▸ **Problem**:
Your job with the data below is to output exactly the lines from the one holding "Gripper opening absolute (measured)" down to the one holding "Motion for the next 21", both included, and no others.

▸ **Given data**:
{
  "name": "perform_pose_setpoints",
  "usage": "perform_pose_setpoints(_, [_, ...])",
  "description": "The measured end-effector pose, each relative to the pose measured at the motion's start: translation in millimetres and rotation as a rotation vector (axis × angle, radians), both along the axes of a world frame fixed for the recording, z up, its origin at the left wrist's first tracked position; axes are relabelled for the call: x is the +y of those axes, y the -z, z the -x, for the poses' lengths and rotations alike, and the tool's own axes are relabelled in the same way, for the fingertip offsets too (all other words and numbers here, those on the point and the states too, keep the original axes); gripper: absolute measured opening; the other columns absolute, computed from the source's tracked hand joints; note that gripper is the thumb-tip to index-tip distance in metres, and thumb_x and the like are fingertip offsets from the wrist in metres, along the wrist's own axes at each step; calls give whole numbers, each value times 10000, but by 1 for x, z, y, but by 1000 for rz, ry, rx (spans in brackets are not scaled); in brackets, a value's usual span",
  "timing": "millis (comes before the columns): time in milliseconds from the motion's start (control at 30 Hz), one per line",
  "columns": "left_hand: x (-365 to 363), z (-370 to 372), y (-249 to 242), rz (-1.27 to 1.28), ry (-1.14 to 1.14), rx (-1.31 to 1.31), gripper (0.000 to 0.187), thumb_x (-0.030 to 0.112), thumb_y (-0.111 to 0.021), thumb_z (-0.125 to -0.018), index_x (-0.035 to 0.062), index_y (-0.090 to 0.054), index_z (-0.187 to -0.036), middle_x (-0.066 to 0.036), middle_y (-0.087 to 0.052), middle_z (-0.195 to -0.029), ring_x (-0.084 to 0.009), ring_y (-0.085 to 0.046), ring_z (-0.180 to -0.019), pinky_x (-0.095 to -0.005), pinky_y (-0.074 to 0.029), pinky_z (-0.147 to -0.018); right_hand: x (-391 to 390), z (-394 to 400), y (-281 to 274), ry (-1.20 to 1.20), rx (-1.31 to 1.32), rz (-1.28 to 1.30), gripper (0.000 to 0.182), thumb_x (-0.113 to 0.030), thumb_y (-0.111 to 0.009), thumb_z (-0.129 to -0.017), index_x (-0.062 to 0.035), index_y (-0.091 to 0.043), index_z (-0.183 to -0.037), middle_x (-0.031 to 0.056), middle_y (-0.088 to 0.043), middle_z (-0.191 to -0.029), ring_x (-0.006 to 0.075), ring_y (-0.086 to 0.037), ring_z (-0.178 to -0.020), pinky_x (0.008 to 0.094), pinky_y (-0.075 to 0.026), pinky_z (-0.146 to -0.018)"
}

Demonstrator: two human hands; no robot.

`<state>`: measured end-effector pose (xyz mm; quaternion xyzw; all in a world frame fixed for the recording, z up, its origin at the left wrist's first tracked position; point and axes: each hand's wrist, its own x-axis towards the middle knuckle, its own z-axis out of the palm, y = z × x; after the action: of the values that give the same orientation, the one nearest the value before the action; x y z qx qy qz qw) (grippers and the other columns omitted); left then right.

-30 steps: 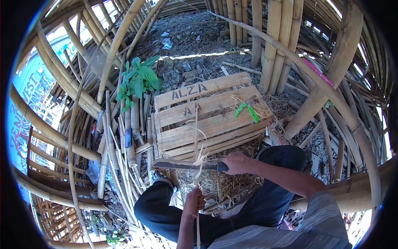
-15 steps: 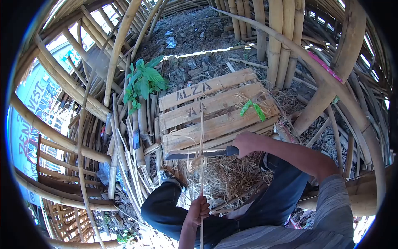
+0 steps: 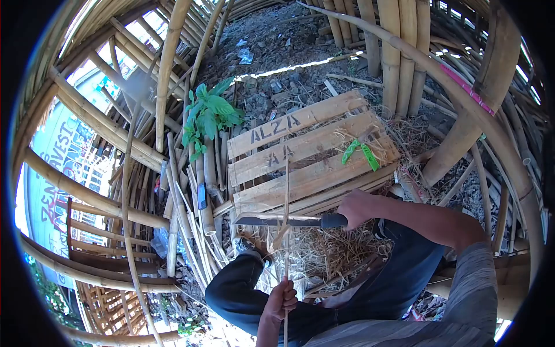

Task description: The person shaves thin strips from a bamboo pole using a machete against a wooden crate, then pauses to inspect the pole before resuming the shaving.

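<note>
My right hand (image 3: 357, 209) is closed round the dark handle of a large long-bladed knife (image 3: 266, 219), its blade pointing left. The blade lies across a long, thin bamboo strip (image 3: 287, 191), touching or very close to it. My left hand (image 3: 281, 299) is wrapped round the lower part of that strip, which runs upward over a wooden slatted crate (image 3: 300, 151) lettered "ALZA". A pale curled shaving (image 3: 281, 236) hangs by the strip just below the blade. On the crate's right side lie bright green pieces (image 3: 361, 154), of a kind I cannot make out.
Shavings (image 3: 332, 254) cover the ground between my legs. Bamboo poles (image 3: 203, 196) lie to the left, with a phone-like object (image 3: 202, 195) on them. A leafy plant (image 3: 211, 113) grows behind. A bamboo frame (image 3: 92, 188) stands left; thick upright poles (image 3: 399, 55) stand right.
The view has shifted slightly, so most things appear a little farther right. My right hand and the knife have moved slightly right relative to the strip. Both hands keep their holds.
</note>
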<state>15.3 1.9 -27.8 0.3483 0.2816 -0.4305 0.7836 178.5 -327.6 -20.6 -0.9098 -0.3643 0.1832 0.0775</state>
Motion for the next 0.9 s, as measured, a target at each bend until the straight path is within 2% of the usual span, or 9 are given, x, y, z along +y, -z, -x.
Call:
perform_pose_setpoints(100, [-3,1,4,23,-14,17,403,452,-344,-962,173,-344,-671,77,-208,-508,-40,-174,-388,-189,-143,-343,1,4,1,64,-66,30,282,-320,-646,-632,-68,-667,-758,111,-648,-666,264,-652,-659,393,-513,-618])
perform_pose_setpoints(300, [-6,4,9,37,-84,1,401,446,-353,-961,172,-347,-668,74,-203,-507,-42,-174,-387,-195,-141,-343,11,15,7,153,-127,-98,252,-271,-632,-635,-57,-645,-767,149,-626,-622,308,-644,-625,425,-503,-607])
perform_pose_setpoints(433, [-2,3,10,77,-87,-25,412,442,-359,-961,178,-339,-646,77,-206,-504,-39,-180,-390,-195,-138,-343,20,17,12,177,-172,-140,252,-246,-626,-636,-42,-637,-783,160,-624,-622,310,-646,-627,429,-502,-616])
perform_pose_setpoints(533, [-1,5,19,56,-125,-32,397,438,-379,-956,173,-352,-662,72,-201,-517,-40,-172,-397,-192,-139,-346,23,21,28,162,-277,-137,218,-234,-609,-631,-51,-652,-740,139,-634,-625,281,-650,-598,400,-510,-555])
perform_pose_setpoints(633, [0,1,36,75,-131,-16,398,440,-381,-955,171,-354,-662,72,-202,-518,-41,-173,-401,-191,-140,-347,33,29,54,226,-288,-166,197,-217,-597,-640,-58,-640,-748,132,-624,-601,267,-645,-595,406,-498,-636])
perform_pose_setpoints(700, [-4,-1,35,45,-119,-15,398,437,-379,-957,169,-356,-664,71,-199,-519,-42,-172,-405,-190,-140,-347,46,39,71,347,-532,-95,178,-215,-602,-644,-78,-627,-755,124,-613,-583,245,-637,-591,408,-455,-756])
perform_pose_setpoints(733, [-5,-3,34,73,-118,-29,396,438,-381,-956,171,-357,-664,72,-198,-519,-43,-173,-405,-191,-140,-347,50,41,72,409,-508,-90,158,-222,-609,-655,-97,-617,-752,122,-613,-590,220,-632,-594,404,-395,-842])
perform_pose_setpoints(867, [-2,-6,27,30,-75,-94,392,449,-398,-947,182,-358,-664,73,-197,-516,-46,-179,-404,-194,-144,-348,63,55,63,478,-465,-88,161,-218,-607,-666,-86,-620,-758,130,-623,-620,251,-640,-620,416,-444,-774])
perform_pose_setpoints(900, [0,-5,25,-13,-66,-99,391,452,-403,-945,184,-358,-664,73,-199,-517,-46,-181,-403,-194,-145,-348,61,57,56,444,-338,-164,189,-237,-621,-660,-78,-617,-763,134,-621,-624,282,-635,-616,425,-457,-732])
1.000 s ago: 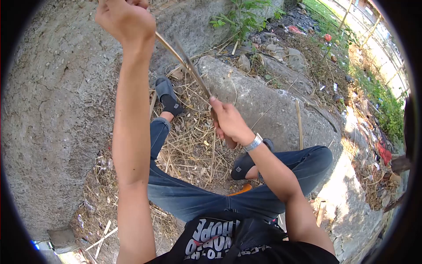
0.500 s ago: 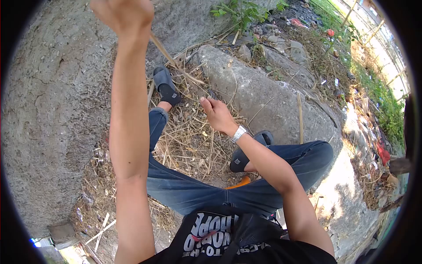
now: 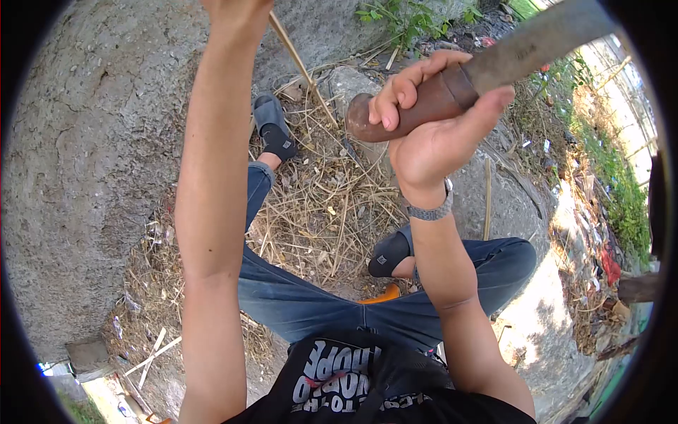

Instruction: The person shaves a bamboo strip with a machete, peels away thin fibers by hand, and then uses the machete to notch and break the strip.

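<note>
My right hand [image 3: 431, 124] is raised, its fingers wrapped around the brown wooden handle [image 3: 417, 109] of a machete. The broad grey blade [image 3: 537, 49] points to the upper right and leaves the sharp part of the view at the edge. My left arm stretches up to the top edge, where my left hand [image 3: 240, 8] is mostly cut off. A long thin bamboo stick [image 3: 300, 63] runs down from beside that hand towards the straw-covered ground, and its upper end is out of view.
Rough rock [image 3: 92, 177] rises at the left. A large grey stone [image 3: 459, 205] lies at the right, behind my bent knee. Dry stalks [image 3: 318, 212] cover the ground between my sandalled feet. An orange curved object [image 3: 381, 294] shows by my legs. Green plants [image 3: 402, 25] grow at the top.
My right hand has come up and turned, bringing the machete into view; the blade was not visible before. My left hand and the stick have shifted slightly up and right.
</note>
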A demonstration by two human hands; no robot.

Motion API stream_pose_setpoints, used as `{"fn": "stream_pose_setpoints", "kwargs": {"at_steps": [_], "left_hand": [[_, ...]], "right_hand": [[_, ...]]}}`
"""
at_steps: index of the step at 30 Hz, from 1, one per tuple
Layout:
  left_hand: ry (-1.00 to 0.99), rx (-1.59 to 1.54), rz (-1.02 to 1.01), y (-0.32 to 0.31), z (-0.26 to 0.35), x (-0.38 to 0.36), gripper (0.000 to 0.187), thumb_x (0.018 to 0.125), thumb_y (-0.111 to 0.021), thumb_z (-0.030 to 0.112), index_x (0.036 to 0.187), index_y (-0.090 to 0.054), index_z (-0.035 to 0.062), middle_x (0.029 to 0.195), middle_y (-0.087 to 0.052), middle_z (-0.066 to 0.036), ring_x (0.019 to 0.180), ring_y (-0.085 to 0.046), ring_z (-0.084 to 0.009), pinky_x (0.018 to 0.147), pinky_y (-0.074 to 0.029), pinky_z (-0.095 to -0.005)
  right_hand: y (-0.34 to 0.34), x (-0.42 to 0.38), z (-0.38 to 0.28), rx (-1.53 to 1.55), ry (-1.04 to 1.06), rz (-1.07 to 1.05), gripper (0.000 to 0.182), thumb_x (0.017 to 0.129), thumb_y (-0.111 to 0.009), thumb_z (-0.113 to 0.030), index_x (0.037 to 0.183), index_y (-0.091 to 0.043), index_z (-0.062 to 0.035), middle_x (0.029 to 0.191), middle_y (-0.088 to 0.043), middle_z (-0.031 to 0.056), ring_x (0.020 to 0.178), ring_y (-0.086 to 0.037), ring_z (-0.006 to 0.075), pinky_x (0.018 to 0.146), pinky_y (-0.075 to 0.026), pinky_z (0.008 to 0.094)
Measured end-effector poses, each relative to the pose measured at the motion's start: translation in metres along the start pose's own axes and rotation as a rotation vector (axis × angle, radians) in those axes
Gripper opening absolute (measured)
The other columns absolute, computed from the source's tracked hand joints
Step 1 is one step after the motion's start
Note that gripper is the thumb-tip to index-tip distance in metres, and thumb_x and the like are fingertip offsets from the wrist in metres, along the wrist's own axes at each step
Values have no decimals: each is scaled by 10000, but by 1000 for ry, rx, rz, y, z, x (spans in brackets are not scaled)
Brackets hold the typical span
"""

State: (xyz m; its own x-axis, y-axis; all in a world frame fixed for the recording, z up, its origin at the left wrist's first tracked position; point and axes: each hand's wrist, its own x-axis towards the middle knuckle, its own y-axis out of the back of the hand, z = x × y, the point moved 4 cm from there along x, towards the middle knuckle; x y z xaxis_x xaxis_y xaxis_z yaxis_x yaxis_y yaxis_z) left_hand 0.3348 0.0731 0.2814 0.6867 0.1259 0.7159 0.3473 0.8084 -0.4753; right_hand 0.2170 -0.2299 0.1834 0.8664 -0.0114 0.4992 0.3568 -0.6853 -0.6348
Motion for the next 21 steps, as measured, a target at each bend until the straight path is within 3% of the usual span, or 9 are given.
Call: {"fn": "stream_pose_setpoints", "kwargs": {"at_steps": [1, 2, 3, 4, 6, 8, 10, 14, 21], "left_hand": [[-6, 3, 10, -31, 3, -9, 577, 1053, -466, 665, 735, -341, 200, 594, -235, 68, 484, -237, -77, 456, -213, -289], [-217, 389, 157, -63, 9, -20, 588, 1049, -463, 674, 723, -339, 201, 589, -244, 67, 481, -251, -76, 454, -218, -290], [-427, 775, 304, -96, 16, -30, 599, 1046, -461, 683, 711, -337, 202, 585, -252, 66, 478, -265, -74, 452, -224, -290], [-437, 775, 310, -112, 15, -28, 599, 1046, -461, 683, 711, -337, 202, 585, -252, 66, 478, -265, -74, 452, -224, -290], [-427, 747, 280, -140, 9, -23, 618, 1053, -447, 677, 680, -324, 201, 574, -271, 59, 481, -298, -73, 452, -230, -293], [-470, 733, 260, -157, -5, -12, 673, 1066, -423, 665, 640, -338, 152, 560, -319, 35, 492, -314, -93, 463, -239, -333], [-687, 1042, 268, -183, -11, 4, 716, 1077, -402, 652, 633, -376, 91, 550, -339, 10, 505, -310, -117, 480, -248, -378], [-659, 1124, 292, -156, -22, -1, 710, 1097, -423, 586, 617, -392, 64, 536, -337, 3, 530, -317, -119, 494, -244, -407], [-456, 926, 338, -136, -47, -15, 671, 1081, -457, 614, 607, -329, 156, 560, -340, 55, 524, -302, -69, 478, -206, -333]], "right_hand": [[3, -8, 15, 34, 114, 38, 797, 980, -334, -828, 1019, -493, -47, 673, -524, 68, 499, -525, 157, 491, -479, 343], [12, -20, 32, 68, 229, 77, 798, 977, -352, -826, 1034, -488, -42, 672, -532, 71, 491, -521, 156, 482, -473, 339], [29, -40, 67, -88, 107, 62, 755, 996, -378, -788, 1010, -488, -41, 661, -530, 70, 477, -517, 156, 467, -468, 338], [48, -60, 100, -246, -8, 43, 715, 1015, -404, -750, 985, -488, -40, 649, -529, 68, 464, -513, 155, 452, -463, 337], [102, -93, 165, -692, -921, -112, 646, 1059, -395, -676, 910, -489, -55, 647, -499, 56, 442, -472, 168, 454, -461, 350], [122, -117, 180, -516, -1140, 109, 614, 1072, -419, -632, 855, -482, -61, 623, -492, 34, 422, -465, 157, 445, -464, 359], [150, -139, 188, -551, -1199, 174, 611, 1073, -408, -632, 864, -487, -64, 623, -493, 34, 423, -465, 159, 437, -456, 361], [167, -153, 178, -390, -1271, 323, 618, 1071, -396, -645, 857, -489, -73, 623, -493, 34, 425, -465, 154, 430, -448, 365], [129, -114, 135, -408, -833, 152, 619, 1091, -371, -619, 863, -513, -62, 616, -491, 32, 416, -471, 136, 405, -427, 305]]}}
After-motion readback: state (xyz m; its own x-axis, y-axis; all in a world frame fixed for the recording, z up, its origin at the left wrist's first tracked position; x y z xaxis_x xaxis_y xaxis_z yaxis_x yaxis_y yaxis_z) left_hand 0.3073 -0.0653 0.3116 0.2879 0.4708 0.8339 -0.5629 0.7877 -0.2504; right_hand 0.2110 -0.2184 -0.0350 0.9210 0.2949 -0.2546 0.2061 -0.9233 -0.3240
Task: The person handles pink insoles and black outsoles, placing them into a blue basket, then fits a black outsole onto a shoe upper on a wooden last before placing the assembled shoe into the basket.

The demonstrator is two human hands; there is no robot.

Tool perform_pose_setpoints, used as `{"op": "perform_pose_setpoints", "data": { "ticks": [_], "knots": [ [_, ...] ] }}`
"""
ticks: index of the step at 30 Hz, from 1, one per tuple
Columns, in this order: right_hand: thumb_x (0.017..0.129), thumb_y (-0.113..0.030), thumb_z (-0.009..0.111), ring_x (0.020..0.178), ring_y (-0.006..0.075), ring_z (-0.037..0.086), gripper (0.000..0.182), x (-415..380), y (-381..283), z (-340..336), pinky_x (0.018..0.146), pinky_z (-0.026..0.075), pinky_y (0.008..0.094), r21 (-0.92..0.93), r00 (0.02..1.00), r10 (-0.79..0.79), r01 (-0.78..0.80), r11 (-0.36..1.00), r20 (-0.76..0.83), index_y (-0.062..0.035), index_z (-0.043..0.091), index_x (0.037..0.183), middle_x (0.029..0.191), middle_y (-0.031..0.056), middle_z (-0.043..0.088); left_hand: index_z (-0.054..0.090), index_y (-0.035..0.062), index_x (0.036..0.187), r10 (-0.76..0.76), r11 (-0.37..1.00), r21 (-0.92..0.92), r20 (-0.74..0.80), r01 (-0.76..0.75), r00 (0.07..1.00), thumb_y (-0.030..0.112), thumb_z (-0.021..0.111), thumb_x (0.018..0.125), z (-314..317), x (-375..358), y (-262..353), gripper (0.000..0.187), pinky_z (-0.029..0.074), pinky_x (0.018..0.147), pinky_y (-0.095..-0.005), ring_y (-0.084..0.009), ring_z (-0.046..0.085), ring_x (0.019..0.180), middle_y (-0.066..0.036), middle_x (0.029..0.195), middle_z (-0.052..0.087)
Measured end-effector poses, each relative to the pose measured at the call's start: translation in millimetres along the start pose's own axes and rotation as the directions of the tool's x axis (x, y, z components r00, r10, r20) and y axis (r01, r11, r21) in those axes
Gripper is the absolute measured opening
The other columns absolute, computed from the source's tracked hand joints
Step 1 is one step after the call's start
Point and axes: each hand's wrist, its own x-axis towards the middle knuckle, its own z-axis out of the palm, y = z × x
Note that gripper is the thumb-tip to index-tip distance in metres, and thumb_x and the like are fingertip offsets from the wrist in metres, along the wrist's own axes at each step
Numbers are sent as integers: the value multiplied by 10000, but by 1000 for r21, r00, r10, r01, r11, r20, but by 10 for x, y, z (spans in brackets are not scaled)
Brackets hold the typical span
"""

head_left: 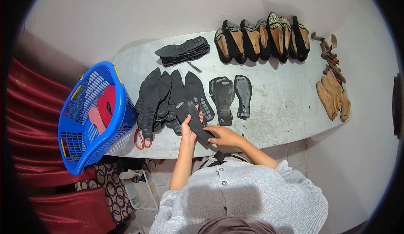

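Note:
A black shoe sole (194,122) is held at a slant over the near edge of the table. My left hand (189,129) wraps round its middle, fingers on one side and thumb on the other. At its lower end, my right hand (223,135) grips the sole with fingers and thumb. Just beyond my left hand lies a spread of black soles (159,95), some with a grid-patterned heel part. To the right of these rest a few separate soles (224,97) and another sole (243,93), lying flat.
Shoes on wooden lasts (252,42) line the table's back edge. A stack of black soles (183,51) lies at the back left. Bare lasts (332,95) sit at the right. Orange-handled scissors (143,140) and a blue basket (119,108) are at the left.

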Motion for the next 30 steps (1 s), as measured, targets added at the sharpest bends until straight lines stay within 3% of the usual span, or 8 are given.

▸ **Solution to the exercise**:
Gripper opening absolute (measured)
The other columns absolute, computed from the source's tracked hand joints
Step 1 is one step after the motion's start
Note that gripper is the thumb-tip to index-tip distance in metres, and thumb_x and the like are fingertip offsets from the wrist in metres, along the wrist's own axes at each step
Values have no decimals: each is scaled by 10000, but by 1000 for ry, rx, rz, y, z, x (spans in brackets are not scaled)
Brackets hold the typical span
"""

State: (xyz m; its own x-axis, y-axis; all in a world frame fixed for the recording, z up, its origin at the left wrist's first tracked position; point and axes: each hand's wrist, its own x-axis towards the middle knuckle, its own y-axis out of the back of the hand, z = x × y, the point moved 4 cm from there along x, towards the middle knuckle; x y z xaxis_x xaxis_y xaxis_z yaxis_x yaxis_y yaxis_z) left_hand 0.3348 0.0731 0.2814 0.6867 0.1259 0.7159 0.3473 0.8084 -0.4753; right_hand 0.2170 -0.2299 0.1834 0.8664 -0.0114 0.4992 0.3568 -0.6853 -0.6348
Motion for the next 21 steps, as measured, a target at each bend until the straight path is within 3% of the usual span, or 9 are given.

No additional work is needed on this exercise.